# What to work on
A verbatim reproduction of the lines below, from the line containing "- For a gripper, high" through the line containing "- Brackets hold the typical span", both ends included, is the whole required output.

# Dataset excerpt
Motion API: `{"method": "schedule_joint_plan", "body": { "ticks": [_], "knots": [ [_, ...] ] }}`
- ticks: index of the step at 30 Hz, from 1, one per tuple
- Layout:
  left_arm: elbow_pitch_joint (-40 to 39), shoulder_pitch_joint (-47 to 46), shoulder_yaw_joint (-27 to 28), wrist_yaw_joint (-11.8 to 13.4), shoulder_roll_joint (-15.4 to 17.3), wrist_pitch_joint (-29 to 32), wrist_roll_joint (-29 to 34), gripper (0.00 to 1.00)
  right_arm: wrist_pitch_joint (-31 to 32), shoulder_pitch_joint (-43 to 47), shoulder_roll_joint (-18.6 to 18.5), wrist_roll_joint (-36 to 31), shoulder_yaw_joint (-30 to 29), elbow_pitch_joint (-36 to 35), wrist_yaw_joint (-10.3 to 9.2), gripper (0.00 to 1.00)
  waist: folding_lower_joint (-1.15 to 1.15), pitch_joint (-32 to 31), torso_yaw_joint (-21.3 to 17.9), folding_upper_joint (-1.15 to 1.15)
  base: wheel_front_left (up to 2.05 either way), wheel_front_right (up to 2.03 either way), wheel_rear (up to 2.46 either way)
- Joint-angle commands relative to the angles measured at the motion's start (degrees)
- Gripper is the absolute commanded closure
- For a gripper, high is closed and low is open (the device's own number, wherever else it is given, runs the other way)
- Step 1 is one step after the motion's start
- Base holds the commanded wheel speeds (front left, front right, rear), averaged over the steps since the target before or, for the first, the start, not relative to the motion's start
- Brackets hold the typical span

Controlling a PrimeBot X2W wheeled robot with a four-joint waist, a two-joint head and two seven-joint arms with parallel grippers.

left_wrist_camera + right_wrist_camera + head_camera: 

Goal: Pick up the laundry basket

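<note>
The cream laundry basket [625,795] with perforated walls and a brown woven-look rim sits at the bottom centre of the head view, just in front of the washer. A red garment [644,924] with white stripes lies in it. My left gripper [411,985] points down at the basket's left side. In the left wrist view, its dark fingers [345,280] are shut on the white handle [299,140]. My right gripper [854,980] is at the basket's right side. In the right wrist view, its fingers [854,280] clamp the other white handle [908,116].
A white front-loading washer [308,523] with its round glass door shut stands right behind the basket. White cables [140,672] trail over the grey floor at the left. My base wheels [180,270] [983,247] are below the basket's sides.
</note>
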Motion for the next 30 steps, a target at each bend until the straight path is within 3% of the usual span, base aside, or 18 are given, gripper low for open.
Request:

# Answer for the task
- For a gripper, high is closed and low is open (the device's own number, wherever else it is given, runs the other way)
- Step 1 is one step after the motion's start
- Base holds the commanded wheel speeds (front left, front right, rear), averaged over the steps since the target before or, for the first, the start, not relative to the motion's start
- Brackets hold the typical span

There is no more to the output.